__Exercise description__
Output each of the entries exactly, skipping every picture they contain.

__Extracted records__
==============================

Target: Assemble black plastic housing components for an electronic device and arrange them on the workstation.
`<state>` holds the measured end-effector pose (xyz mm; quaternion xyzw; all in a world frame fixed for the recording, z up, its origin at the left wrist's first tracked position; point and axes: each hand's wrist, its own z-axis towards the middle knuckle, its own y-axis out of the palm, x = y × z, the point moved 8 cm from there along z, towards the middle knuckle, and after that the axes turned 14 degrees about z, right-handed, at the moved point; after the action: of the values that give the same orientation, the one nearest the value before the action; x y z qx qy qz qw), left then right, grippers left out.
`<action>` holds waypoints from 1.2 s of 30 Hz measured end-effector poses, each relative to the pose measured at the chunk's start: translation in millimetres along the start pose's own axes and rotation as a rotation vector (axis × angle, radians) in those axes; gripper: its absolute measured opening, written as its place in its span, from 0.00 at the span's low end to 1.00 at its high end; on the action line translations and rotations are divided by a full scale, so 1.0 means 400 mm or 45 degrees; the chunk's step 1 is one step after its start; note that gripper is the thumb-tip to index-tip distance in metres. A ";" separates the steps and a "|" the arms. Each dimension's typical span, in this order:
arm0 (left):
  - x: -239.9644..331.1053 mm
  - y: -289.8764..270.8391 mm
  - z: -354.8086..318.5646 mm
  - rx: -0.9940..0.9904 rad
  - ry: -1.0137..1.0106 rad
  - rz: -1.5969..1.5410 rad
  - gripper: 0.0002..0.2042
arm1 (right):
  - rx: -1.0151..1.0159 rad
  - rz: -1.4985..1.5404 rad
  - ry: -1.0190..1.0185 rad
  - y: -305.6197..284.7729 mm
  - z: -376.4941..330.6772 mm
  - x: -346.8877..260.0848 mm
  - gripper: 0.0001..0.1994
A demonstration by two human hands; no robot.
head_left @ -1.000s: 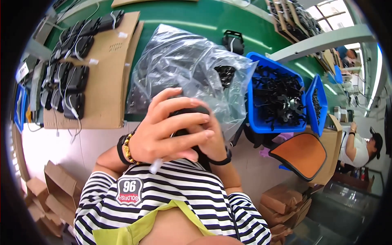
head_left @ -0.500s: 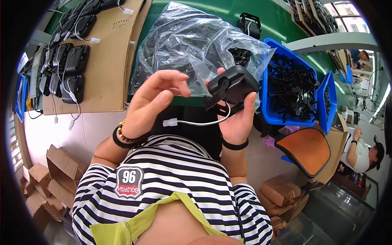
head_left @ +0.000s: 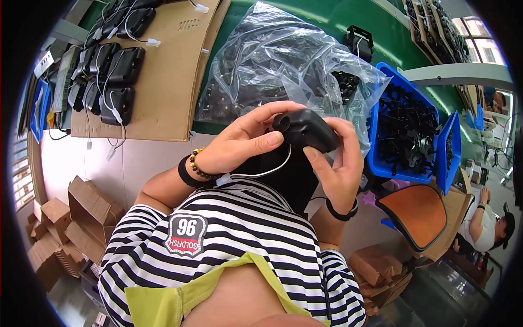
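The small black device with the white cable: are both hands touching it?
Touching. The head view shows the left hand with its fingertips pressed on the black device, while the right hand wraps its far side.

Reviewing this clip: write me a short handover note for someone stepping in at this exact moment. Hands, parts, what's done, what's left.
Left hand: fingers on the left end of the black device.
Right hand: holds the same black device from the right and underneath, above the lap.
White cable hangs from the device in a loop.
Done: a group of similar black units with white cables lies on the cardboard sheet on the left of the green bench.
Left: clear bag of black parts and blue bins look well stocked.
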<state>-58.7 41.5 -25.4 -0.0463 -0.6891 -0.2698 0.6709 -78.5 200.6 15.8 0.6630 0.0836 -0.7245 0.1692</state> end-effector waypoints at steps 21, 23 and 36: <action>0.034 -0.075 0.010 0.362 0.273 0.440 0.41 | 0.418 -1.029 -0.434 -0.129 0.081 -0.078 0.08; 0.017 -0.085 0.013 0.395 0.215 0.460 0.37 | 0.382 -1.232 -0.445 -0.145 0.120 -0.037 0.06; -0.014 -0.103 0.030 0.405 -0.027 0.268 0.37 | 0.202 -1.508 -0.233 -0.106 0.210 0.061 0.06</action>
<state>-86.7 13.4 -43.1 -0.0143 -0.7215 -0.0852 0.6870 -173.4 207.7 -3.6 0.4492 0.3692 -0.7536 -0.3066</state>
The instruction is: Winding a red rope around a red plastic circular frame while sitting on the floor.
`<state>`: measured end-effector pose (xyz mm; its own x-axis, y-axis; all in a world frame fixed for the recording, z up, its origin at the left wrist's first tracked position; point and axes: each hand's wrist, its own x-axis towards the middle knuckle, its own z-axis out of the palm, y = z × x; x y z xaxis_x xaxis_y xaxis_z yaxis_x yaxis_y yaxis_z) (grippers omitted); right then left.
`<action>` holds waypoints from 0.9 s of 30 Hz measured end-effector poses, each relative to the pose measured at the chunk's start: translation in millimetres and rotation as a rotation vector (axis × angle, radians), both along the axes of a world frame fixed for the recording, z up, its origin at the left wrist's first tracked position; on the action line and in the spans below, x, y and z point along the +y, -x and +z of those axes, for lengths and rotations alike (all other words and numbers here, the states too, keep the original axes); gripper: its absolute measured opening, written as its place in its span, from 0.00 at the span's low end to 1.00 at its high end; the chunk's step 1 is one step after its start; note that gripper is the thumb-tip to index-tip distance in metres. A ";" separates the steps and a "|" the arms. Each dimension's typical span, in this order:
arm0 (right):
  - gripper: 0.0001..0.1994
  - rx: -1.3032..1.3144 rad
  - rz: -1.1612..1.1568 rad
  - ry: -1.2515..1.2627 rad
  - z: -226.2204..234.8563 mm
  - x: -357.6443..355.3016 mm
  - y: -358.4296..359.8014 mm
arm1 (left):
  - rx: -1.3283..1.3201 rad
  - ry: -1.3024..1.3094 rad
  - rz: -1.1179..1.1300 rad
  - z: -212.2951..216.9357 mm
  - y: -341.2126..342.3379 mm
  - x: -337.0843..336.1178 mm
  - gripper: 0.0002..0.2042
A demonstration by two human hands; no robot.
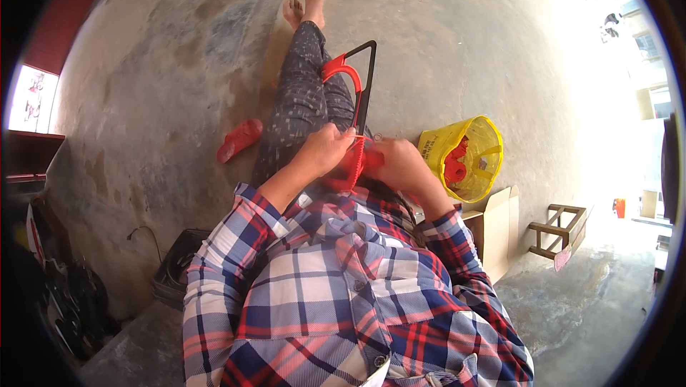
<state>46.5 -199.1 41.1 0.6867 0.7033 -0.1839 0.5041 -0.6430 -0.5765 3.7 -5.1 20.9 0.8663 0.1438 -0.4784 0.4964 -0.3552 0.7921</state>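
Observation:
In front of my waist both hands are close together. My left hand (327,151) is closed, its thumb and finger pinching a thin, pale end of something. Fingers curled, my right hand (401,164) is right beside it, blurred, with a smeared red shape at its fingers; what it grips is unclear. A red ridged strip (356,162) hangs down between the hands toward my lap. Just beyond them, a narrow black frame (368,76) with a curved red part (345,71) stands up over my outstretched legs; its lower end is hidden at my hands.
A red slipper (239,140) lies on the concrete floor to the left. At right stands a yellow basket (488,185) holding red pieces, beside an open cardboard box (500,233) and a small wooden stool (559,232). A black crate (179,265) is near my left elbow.

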 end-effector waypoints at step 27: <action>0.15 0.580 -0.439 -1.122 27.9 3.8 7.7 | 0.141 1.039 0.528 28.9 -20.5 -3.2 0.07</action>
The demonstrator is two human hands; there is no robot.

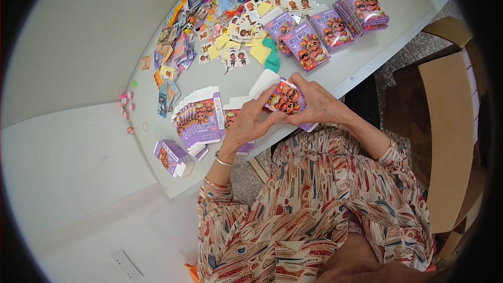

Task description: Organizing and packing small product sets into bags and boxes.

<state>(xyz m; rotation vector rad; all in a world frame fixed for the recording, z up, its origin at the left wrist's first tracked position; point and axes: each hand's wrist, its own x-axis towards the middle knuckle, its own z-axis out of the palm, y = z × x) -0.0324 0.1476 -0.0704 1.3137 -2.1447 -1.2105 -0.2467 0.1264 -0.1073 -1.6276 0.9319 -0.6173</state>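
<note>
Both of my hands hold one small purple carton [283,97] printed with cartoon figures, its white flap standing open at the top left. My left hand [250,121] grips it from below and the left. My right hand [317,104] wraps its right side, fingers curled over the top. The carton hovers just above the near edge of the white table [220,68]. Beside my left hand lies a stack of flat, unfolded purple cartons [199,119].
Assembled purple cartons [325,29] stand in rows at the back right. Small cards, yellow slips and colourful toys [230,15] litter the far table. One finished carton [170,156] lies at the near left. A large cardboard box [450,126] stands at right.
</note>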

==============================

__Solution to this problem__
Target: Assemble black plastic housing components for an electronic device and arrange them on the workstation.
`<state>` holds the measured end-effector pose (xyz mm; quaternion xyzw; all in a world frame fixed for the recording, z up, its origin at the left wrist's first tracked position; point and axes: each hand's wrist, its own z-axis towards the middle knuckle, its own y-axis out of the palm, x = y × z, the point moved 8 cm from there along z, towards the middle knuckle, and after that the axes turned 14 degrees about z, right-handed, at the moved point; after the action: of the values that give the same orientation, the one nearest the value before the action; x y z qx qy qz qw), left then right, grippers left out.
`<action>` holds waypoints from 1.2 s of 30 Hz measured end-effector poses, each relative to the pose measured at the chunk's start: translation in millimetres along the start pose's own axes and rotation as a rotation vector (axis × angle, radians) in those axes; gripper: its absolute measured opening, written as its place in its span, from 0.00 at the span's low end to 1.00 at its high end; on the action line translations and rotations are divided by a full scale, so 1.0 means 400 mm or 45 degrees; the chunk's step 1 is one step after its start; note that gripper is the thumb-tip to index-tip distance in metres. A ";" separates the steps and a "|" the arms. Each dimension's typical span, in this order:
arm0 (left):
  - x: -239.9644..331.1053 mm
  - y: -289.8764..270.8391 mm
  - z: -354.8086..318.5646 mm
  - rx: -0.9940..0.9904 rad
  - ry: -1.0137..1.0106 rad
  - rz: -1.5969..1.5410 rad
  - gripper: 0.0002..0.2042
arm1 (right):
  - rx: -1.0151..1.0159 rad
  - rz: -1.4985..1.5404 rad
  - ry: -1.0190..1.0185 rad
  - y: -305.6197..284.7729 mm
  - z: -376.4941..330.6772 mm
  - x: -346.8877..260.0848 mm
  - gripper: 0.0001..0.1994
A demonstration by two human hands; no robot.
head_left @ -1.000s: 
head_left @ -0.500s: 
head_left @ +0.000s: 
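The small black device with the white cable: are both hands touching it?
Touching. The head view shows the left hand with its fingertips pressed on the black device, while the right hand wraps its far side.

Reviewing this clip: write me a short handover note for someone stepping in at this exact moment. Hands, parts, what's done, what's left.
Left hand: fingers on the left end of the black device.
Right hand: holds the same black device from the right and underneath, above the lap.
White cable hangs from the device in a loop.
Done: a group of similar black units with white cables lies on the cardboard sheet on the left of the green bench.
Left: clear bag of black parts and blue bins look well stocked.
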<state>-58.7 41.5 -25.4 -0.0463 -0.6891 -0.2698 0.6709 -78.5 200.6 15.8 0.6630 0.0836 -0.7245 0.1692</state> end-effector waypoints at steps 21, 23 and 36: <action>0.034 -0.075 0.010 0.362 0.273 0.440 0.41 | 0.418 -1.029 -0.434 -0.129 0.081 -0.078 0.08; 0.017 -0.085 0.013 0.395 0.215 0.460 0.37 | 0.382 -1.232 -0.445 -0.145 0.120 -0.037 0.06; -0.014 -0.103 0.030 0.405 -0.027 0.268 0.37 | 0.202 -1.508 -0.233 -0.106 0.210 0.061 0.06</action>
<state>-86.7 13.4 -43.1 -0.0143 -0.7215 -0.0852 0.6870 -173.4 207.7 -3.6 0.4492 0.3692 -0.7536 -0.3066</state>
The instruction is: Winding a red rope around a red plastic circular frame while sitting on the floor.
`<state>`: measured end-effector pose (xyz mm; its own x-axis, y-axis; all in a world frame fixed for the recording, z up, its origin at the left wrist's first tracked position; point and axes: each hand's wrist, its own x-axis towards the middle knuckle, its own z-axis out of the palm, y = z × x; x y z xaxis_x xaxis_y xaxis_z yaxis_x yaxis_y yaxis_z) (grippers omitted); right then left.
`<action>` holds waypoints from 0.9 s of 30 Hz measured end-effector poses, each relative to the pose measured at the chunk's start: translation in millimetres and rotation as a rotation vector (axis × angle, radians), both along the axes of a world frame fixed for the recording, z up, its origin at the left wrist's first tracked position; on the action line and in the spans below, x, y and z point along the +y, -x and +z of those axes, for lengths and rotations alike (all other words and numbers here, the states too, keep the original axes); gripper: its absolute measured opening, written as its place in its span, from 0.00 at the span's low end to 1.00 at its high end; the chunk's step 1 is one step after its start; note that gripper is the thumb-tip to index-tip distance in metres. A ";" separates the steps and a "|" the arms. Each dimension's typical span, in this order:
arm0 (right):
  - gripper: 0.0001..0.1994
  - rx: -1.3032..1.3144 rad
  - rz: -1.1612..1.1568 rad
  - ry: -1.2515..1.2627 rad
  - z: -226.2204..234.8563 mm
  - x: -357.6443..355.3016 mm
  - y: -358.4296..359.8014 mm
arm1 (left):
  - rx: -1.3283..1.3201 rad
  - ry: -1.3024..1.3094 rad
  - rz: -1.1179..1.1300 rad
  - z: -212.2951..216.9357 mm
  - y: -341.2126..342.3379 mm
  - x: -337.0843..336.1178 mm
  - gripper: 0.0002..0.2042
A demonstration by two human hands; no robot.
<state>46.5 -199.1 41.1 0.6867 0.7033 -0.1839 0.5041 -0.6430 -0.5765 3.7 -5.1 20.9 0.8663 0.1438 -0.4784 0.4964 -0.3552 0.7921</state>
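Observation:
In front of my waist both hands are close together. My left hand (327,151) is closed, its thumb and finger pinching a thin, pale end of something. Fingers curled, my right hand (401,164) is right beside it, blurred, with a smeared red shape at its fingers; what it grips is unclear. A red ridged strip (356,162) hangs down between the hands toward my lap. Just beyond them, a narrow black frame (368,76) with a curved red part (345,71) stands up over my outstretched legs; its lower end is hidden at my hands.
A red slipper (239,140) lies on the concrete floor to the left. At right stands a yellow basket (488,185) holding red pieces, beside an open cardboard box (500,233) and a small wooden stool (559,232). A black crate (179,265) is near my left elbow.
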
 end-effector waypoints at step 27: <action>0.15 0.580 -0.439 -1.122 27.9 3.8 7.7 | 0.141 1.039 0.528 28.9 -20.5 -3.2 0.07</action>
The demonstrator is two human hands; there is no robot.


Task description: Organizing and packing small product sets into bags and boxes.

<state>(xyz m; rotation vector rad; all in a world frame fixed for the recording, z up, its origin at the left wrist's first tracked position; point and axes: each hand's wrist, its own x-axis towards the middle knuckle, its own z-axis out of the palm, y = z × x) -0.0324 0.1476 -0.0704 1.3137 -2.1447 -1.2105 -0.2467 0.1264 -0.1073 -1.6276 0.9319 -0.6173</state>
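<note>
Both of my hands hold one small purple carton [283,97] printed with cartoon figures, its white flap standing open at the top left. My left hand [250,121] grips it from below and the left. My right hand [317,104] wraps its right side, fingers curled over the top. The carton hovers just above the near edge of the white table [220,68]. Beside my left hand lies a stack of flat, unfolded purple cartons [199,119].
Assembled purple cartons [325,29] stand in rows at the back right. Small cards, yellow slips and colourful toys [230,15] litter the far table. One finished carton [170,156] lies at the near left. A large cardboard box [450,126] stands at right.
</note>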

The exercise calls for nothing more.